Yeatman Timothy J, Chambers Ann F
H. Lee Moffitt Cancer Center, Tampa, Florida 33612, USA.
Clin Exp Metastasis. 2003;20(1):85-90. doi: 10.1023/a:1022502805474.
Human colon cancer affects nearly 150,000 patients and results in 60,000 deaths in the United States per year. Despite significant advances in the management of the colon cancer patient, little change in survival rates has been appreciated over the past 50 years. The primary cause of death relates to the development of distant metastases to organs such as the liver and lungs. Colon cancer represents an important disease to study in order to better understand tumor progression and metastasis primarily because there is almost a stepwise advancement of the disease that is marked by measurable genetic and associated phenotypic alterations. Metastasis appears to be the end product of the development of 'Herculean' cell clones capable of independent growth, invasion, adhesion, avoidance of apoptosis, and angiogenesis. Although significant progress has been made in understanding the sequential genetic events leading to the development of cancer, the precise genes and the associated molecular pathways underlying the development of metastatic potential are still poorly understood. Moreover, our enhanced genetic knowledge has had relatively little trickle down effect on our clinical management of this deadly disease. For this reason, we undertook a comprehensive study to develop a molecular encyclopedia of new tumor markers and markers of tumor progression, some of which will hopefully prove useful in the clinical management of colon cancer patients by means of their capacity to detect and predict the stage and disease burden. This review will focus on the application of gene expression profiling technology to the problem of identifying new tumor markers and progression markers, and the discovery of osteopontin as the leading candidate clinical marker derived from a screen of approximately 12,000 named genes.

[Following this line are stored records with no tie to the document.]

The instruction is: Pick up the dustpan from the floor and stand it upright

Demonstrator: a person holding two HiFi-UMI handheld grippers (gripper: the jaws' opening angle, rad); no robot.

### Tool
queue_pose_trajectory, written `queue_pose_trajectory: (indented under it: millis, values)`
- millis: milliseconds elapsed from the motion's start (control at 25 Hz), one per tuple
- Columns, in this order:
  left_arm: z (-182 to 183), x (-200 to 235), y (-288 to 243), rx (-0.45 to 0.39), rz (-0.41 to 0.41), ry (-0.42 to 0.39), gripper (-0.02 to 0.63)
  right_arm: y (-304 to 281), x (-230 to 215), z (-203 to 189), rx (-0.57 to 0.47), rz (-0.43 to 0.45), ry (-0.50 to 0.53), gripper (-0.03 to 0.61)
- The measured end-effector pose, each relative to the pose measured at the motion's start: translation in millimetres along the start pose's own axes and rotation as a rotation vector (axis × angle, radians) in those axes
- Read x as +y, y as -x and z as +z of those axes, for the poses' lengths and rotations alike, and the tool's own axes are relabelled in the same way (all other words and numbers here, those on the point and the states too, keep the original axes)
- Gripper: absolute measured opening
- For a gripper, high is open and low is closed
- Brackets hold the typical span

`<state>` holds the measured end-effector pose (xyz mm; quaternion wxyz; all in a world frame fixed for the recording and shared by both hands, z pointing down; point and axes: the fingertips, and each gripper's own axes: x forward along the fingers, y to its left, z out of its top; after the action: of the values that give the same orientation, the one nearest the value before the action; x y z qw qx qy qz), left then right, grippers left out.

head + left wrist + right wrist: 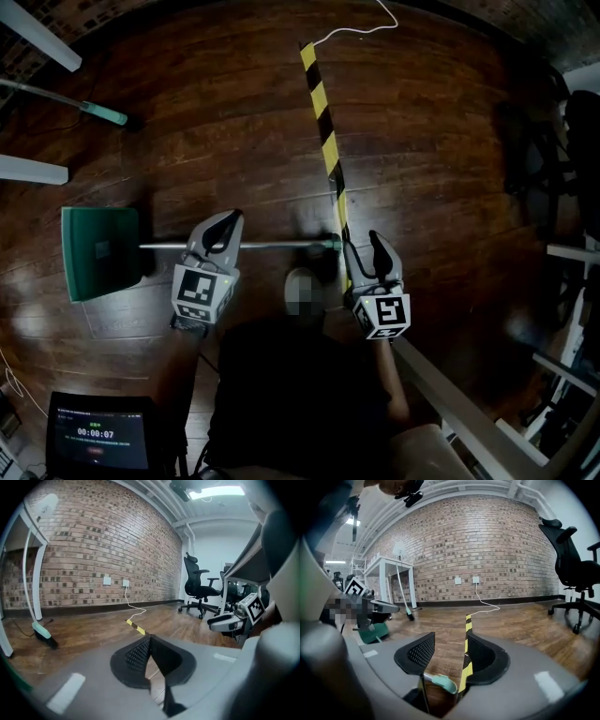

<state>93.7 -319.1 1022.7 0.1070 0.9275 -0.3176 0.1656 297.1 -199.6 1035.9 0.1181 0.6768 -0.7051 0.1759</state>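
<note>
A green dustpan [98, 251] lies flat on the wooden floor at the left. Its thin metal handle [281, 246] runs right to a green end cap [330, 245]. My left gripper [228, 221] hovers over the middle of the handle; in the left gripper view its fingertips meet [150, 641] with nothing between them. My right gripper [367, 251] is just right of the end cap. Its jaws stand open [451, 653], and the green cap [444, 684] shows low down between them, not gripped. The pan [375, 632] appears at the left in the right gripper view.
A yellow-black tape strip [323, 112] runs up the floor, with a white cable [361, 28] beyond it. A green-headed broom [103, 112] and white table legs [37, 169] stand at the left. A black office chair [199, 585] is farther off. A timer screen [98, 441] sits at the lower left.
</note>
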Motion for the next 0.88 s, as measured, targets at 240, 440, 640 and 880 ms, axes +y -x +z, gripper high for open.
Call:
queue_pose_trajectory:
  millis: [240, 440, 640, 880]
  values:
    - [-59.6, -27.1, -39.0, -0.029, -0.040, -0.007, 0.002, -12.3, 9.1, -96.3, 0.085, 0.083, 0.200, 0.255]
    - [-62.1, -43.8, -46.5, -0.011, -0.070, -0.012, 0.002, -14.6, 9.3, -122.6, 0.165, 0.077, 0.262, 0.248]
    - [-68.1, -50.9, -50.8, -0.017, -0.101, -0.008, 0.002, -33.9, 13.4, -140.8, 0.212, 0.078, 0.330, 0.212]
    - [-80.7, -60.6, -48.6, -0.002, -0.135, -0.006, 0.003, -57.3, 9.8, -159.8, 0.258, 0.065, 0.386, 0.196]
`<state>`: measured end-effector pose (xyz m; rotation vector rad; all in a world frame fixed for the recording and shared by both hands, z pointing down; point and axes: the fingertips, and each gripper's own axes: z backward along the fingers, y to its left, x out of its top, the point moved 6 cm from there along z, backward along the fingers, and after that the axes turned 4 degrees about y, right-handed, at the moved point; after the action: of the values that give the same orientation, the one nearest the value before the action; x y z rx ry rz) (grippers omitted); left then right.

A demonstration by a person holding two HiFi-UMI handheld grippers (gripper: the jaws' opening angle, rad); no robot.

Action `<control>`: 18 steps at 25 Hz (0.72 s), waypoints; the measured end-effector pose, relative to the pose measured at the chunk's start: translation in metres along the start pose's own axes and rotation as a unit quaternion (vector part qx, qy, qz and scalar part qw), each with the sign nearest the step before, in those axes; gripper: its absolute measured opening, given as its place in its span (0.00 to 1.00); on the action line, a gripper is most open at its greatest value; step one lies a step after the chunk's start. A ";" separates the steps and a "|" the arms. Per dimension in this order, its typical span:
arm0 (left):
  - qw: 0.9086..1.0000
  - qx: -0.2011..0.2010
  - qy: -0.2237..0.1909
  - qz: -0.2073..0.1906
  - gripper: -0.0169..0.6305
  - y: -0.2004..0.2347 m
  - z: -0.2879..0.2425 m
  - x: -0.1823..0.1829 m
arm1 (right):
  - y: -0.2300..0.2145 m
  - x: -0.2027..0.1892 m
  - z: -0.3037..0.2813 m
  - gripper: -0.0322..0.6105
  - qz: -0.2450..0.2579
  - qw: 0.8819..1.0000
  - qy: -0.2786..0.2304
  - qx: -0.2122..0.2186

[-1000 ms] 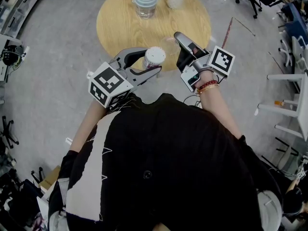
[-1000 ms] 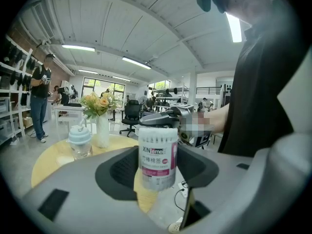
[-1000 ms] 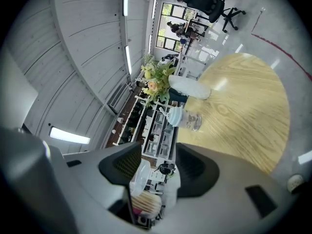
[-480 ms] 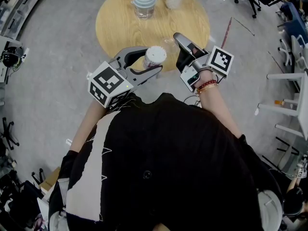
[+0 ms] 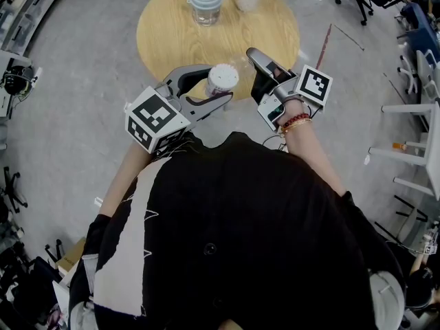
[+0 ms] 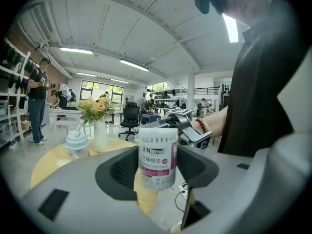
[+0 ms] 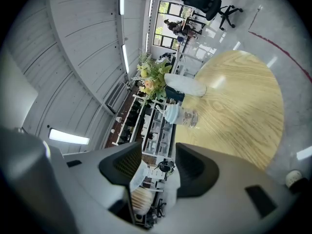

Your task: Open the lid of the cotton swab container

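Head view: left tool (image 5: 218, 86), held nearly level, is clamped on the upright swab container (image 5: 221, 79). The right tool (image 5: 254, 56), rolled sideways just beside it, has its jaws wide around something clear; grip uncertain.

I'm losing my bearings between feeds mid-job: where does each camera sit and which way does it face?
Head view: on the person's head, facing steeply down at the table; shows black-shirted torso, forearms, left gripper, right gripper.
Left gripper view: rides the left gripper, facing along jaws closed on the cotton swab container; right gripper, wrist, torso behind.
Right gripper view: rides the right gripper, rolled sideways, facing across the table; only its own jaws show, seemingly gripping the clear lid.
Shared: all three catch the blue-lidded jar.
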<state>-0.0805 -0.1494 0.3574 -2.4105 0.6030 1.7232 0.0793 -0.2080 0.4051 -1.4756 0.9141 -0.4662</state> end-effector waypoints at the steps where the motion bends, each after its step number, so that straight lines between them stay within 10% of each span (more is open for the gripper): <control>1: 1.000 0.000 0.000 0.000 0.42 0.000 0.000 0.000 | 0.000 0.000 0.000 0.39 0.001 1.000 0.001 -0.001; 18: 1.000 0.003 -0.001 0.007 0.42 0.000 0.001 -0.002 | -0.003 -0.005 -0.001 0.39 -0.004 1.000 0.010 -0.006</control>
<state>-0.0814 -0.1486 0.3588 -2.4070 0.6241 1.7261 0.0763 -0.2055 0.4098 -1.4890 0.9289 -0.4826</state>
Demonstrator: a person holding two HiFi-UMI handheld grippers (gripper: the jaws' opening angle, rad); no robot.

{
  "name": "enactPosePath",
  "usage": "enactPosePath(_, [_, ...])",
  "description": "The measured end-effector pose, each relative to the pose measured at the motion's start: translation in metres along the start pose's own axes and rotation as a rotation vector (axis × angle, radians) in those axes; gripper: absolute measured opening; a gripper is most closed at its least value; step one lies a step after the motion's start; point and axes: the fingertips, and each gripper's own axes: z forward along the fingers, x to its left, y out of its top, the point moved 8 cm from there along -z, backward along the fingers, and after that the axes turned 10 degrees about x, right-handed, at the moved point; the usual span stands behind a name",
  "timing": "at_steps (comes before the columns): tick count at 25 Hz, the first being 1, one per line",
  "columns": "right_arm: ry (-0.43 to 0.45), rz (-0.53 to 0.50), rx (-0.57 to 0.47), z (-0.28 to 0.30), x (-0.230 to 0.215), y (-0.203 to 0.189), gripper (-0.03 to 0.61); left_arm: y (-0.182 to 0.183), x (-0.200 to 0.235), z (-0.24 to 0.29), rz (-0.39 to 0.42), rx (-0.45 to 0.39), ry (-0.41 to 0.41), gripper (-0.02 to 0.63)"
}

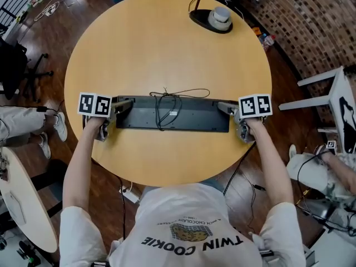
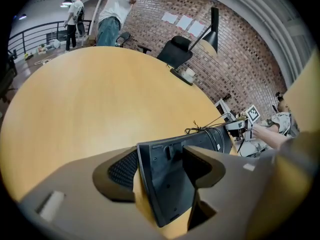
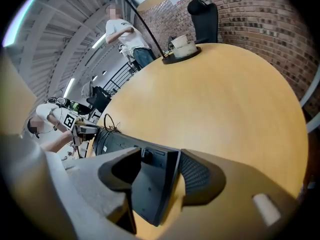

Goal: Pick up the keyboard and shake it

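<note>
Hidden parts: the key side of the keyboard faces away in every view. Whether the keyboard rests on the table or hangs just clear of it cannot be told.
Left gripper: jaws partly drawn in and clamped on the keyboard's left end. One jaw lies over the underside and the meshed pad sits against the opposite face.
Right gripper: clamped the same way on the keyboard's right end.
Keyboard: long and black, with its underside towards the head camera. It spans from one gripper to the other over the near half of the table. A small white label and a folded foot show on the underside.
Cable: thin and black, bunched in loops on the middle of the underside, with one loop reaching onto the table top just beyond.
Table: round, light wood.
Desk lamp: its black base stands at the far edge, well apart from the keyboard, with a pale round object on it that is too small to identify.
Surroundings: a seated person is cut off at the right, and a brick wall stands beyond.
</note>
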Motion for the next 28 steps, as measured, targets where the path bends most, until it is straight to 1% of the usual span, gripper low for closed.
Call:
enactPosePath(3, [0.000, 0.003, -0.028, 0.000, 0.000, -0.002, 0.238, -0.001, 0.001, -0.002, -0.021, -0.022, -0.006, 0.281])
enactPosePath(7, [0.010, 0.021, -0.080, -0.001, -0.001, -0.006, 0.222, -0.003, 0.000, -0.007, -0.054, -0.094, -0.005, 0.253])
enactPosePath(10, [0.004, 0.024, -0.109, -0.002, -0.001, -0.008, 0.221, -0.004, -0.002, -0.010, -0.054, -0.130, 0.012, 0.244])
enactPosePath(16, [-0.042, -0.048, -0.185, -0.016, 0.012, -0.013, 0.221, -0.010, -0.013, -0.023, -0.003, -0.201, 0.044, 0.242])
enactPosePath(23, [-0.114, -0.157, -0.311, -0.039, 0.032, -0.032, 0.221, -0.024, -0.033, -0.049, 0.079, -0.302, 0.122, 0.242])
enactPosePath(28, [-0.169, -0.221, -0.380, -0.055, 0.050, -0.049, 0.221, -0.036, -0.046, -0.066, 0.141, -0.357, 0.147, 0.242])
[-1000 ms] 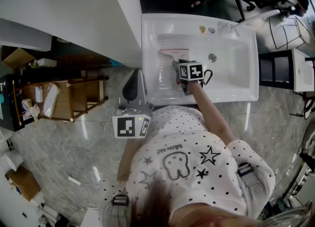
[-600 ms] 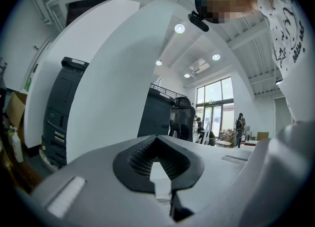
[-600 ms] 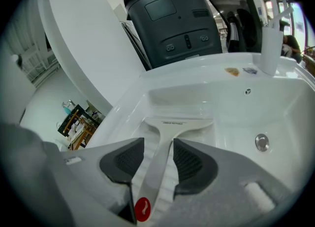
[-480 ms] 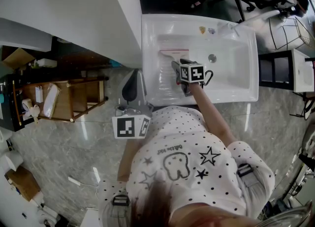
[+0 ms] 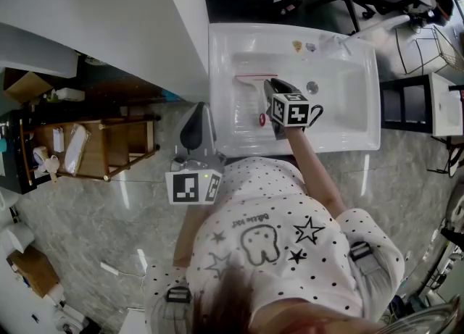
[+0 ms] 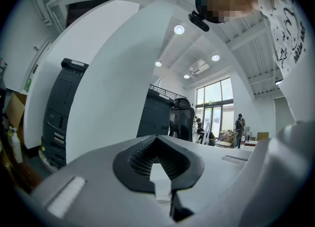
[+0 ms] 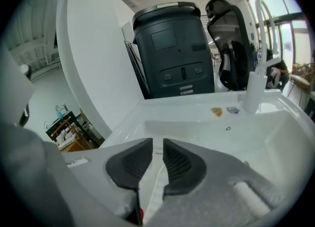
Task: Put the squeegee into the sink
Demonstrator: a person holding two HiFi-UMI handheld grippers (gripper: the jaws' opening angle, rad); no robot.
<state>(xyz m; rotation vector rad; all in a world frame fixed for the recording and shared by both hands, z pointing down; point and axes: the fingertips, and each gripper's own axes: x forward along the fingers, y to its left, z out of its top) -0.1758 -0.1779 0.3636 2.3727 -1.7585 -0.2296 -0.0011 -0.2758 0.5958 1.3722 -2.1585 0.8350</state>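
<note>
A: Surface and room?
B: A white sink (image 5: 366,119) is recorded beside a white partition (image 5: 109,6), over a grey polished floor (image 5: 87,224).
A: The squeegee?
B: The squeegee (image 5: 251,97) is seen lying in the basin, left of the drain (image 5: 312,85). Its pale handle is hard to separate from the basin.
A: The tongs?
B: The right tongs (image 7: 157,142) are held above it, closing, with nothing between them. The left tongs (image 6: 153,140) are clenched and empty, outside the sink.
A: Surroundings?
B: A dark copier (image 7: 170,48) is noted behind the sink, and a wooden rack (image 5: 109,144) to the left.
</note>
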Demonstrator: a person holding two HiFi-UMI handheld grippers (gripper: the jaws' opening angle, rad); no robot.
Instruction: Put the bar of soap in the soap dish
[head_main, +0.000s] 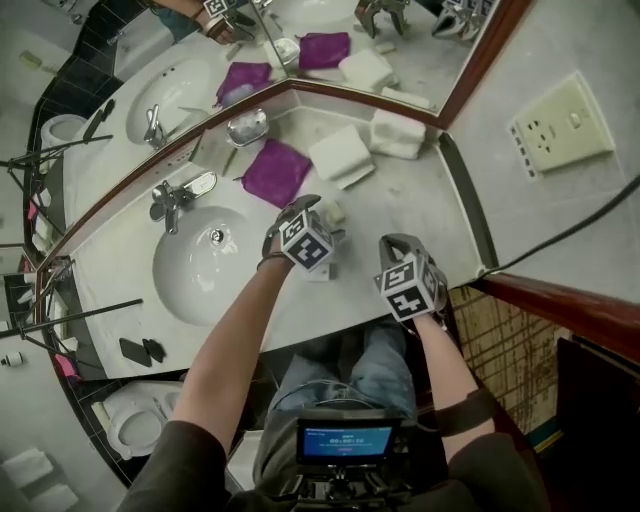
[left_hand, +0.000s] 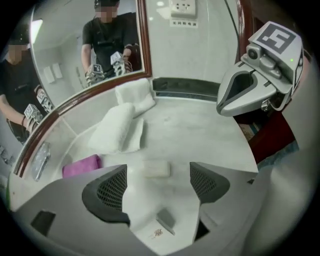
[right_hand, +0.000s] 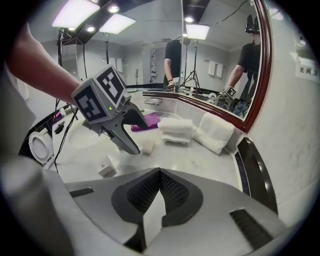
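Currently the left hand-held gripper (left_hand: 158, 176) is spread wide, angled down over the table (head_main: 420, 200) just right of the sink (head_main: 205, 262). Soap (left_hand: 156, 168) lies flat on the table ahead of it, in line with the gap between the jaws, untouched. A small box (left_hand: 165, 220) sits under that gripper. Right hand-held gripper (right_hand: 160, 172) is pressed together, nothing pinched, further right of the sink. Dish (head_main: 246, 127) sits beyond the sink in the mirror corner, well apart from the soap.
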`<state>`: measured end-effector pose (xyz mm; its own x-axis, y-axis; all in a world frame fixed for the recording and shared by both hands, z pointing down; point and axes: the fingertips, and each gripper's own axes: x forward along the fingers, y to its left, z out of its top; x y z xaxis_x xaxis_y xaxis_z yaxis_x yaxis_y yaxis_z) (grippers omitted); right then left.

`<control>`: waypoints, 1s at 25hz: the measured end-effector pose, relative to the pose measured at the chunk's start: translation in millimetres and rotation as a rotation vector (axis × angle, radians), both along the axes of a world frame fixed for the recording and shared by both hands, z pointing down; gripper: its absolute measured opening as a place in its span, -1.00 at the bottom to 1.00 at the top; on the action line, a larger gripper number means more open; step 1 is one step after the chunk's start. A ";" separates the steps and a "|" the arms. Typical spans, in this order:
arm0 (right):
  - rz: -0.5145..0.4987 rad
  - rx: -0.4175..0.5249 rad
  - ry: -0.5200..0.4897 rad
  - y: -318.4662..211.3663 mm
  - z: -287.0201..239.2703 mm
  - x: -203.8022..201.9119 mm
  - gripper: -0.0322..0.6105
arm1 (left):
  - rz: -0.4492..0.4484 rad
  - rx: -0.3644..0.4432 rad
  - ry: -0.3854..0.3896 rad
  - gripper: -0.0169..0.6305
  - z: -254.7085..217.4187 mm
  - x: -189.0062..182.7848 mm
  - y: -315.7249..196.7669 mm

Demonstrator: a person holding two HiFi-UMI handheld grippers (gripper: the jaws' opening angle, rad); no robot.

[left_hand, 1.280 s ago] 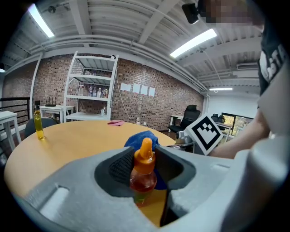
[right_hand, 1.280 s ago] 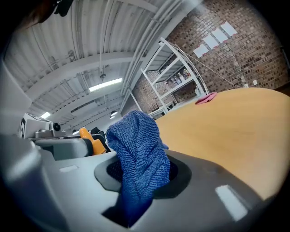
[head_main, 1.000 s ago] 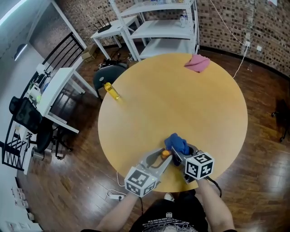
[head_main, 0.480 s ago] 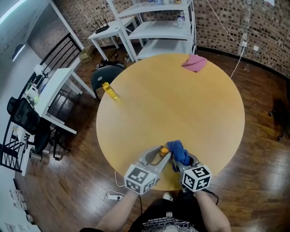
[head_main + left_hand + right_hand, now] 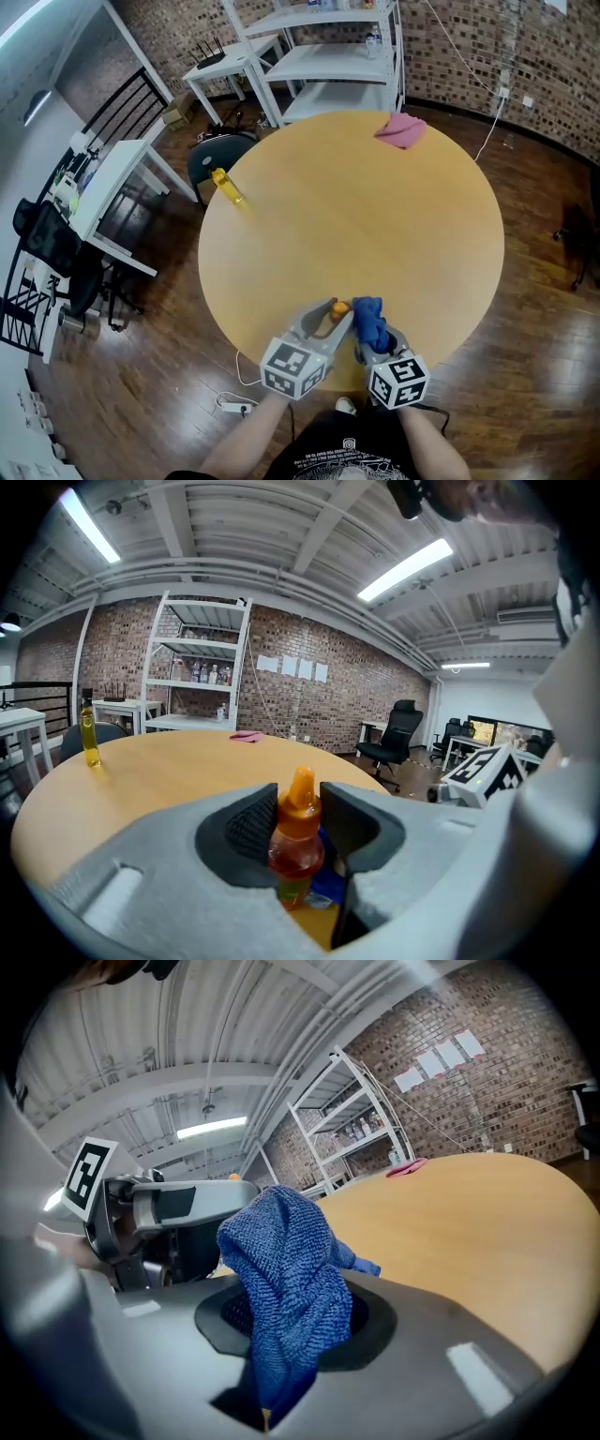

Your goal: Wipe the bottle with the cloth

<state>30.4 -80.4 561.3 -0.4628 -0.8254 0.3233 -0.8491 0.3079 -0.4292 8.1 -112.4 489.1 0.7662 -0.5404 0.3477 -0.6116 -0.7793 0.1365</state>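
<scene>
Left gripper (image 5: 298, 829): at the near edge of the round wooden table (image 5: 375, 216), jaws partway closed, pressing on the small orange bottle (image 5: 296, 834), which stands upright between the pads.
Right gripper (image 5: 291, 1327): just right of the left one, jaws clamped on a bunched blue cloth (image 5: 286, 1279).
Cloth and bottle: the cloth sits just beside the bottle's right side.
Far left edge: a yellow bottle (image 5: 225, 186) stands upright.
Far edge: a pink cloth (image 5: 400, 129) lies there.
Beyond the table: white shelving (image 5: 328, 56).
</scene>
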 end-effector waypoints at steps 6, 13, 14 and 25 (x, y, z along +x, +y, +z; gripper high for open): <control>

在美国,每年有近15万名患者受到人类结肠癌的影响,导致6万人死亡。尽管在结肠癌患者的治疗方面取得了重大进展,但在过去50年里,生存率几乎没有变化。主要死亡原因与癌细胞转移至肝脏和肺等远处器官有关。结肠癌是一种重要的研究疾病,以便更好地了解肿瘤进展和转移,主要是因为该疾病几乎呈现出一种逐步发展的过程,其特征是可测量的基因和相关表型改变。转移似乎是能够独立生长、侵袭、黏附、逃避凋亡和血管生成的“强大”细胞克隆发展的最终产物。尽管在理解导致癌症发生的一系列遗传事件方面取得了重大进展,但对于转移潜能发展背后的确切基因和相关分子途径仍知之甚少。此外,我们日益增长的遗传学知识对这种致命疾病的临床治疗产生的影响相对较小。因此,我们开展了一项全面研究,以编制一份新的肿瘤标志物和肿瘤进展标志物的分子百科全书,其中一些有望通过其检测和预测疾病分期及负担的能力,在结肠癌患者的临床治疗中发挥作用。本综述将重点关注基因表达谱技术在识别新的肿瘤标志物和进展标志物问题上的应用,以及从大约12000个命名基因的筛选中发现骨桥蛋白作为主要候选临床标志物的情况。